Would you return the data exactly as given, except for its pictures?

Data block>
○ ○ ○

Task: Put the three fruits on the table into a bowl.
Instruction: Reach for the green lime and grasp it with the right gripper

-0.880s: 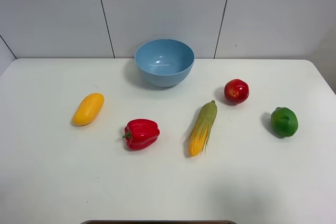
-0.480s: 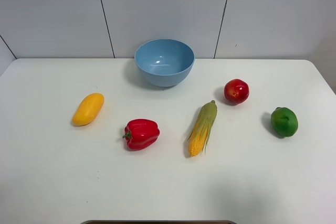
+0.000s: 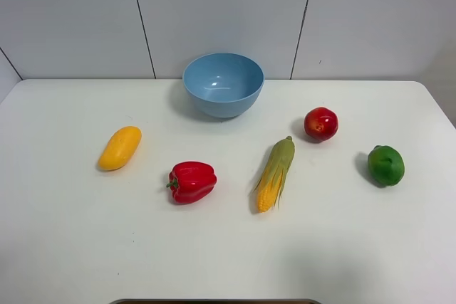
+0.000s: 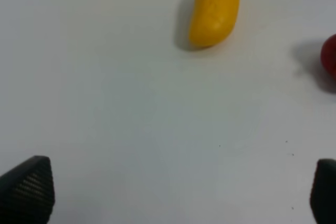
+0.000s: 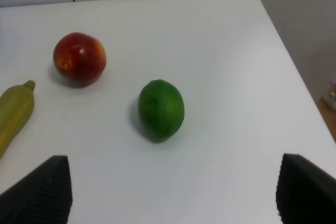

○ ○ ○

Solved problem>
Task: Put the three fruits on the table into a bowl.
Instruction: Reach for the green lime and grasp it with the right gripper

-0.880s: 
-0.480s: 
+0.000s: 
+0.000s: 
+0.000s: 

This exercise has been fully answered.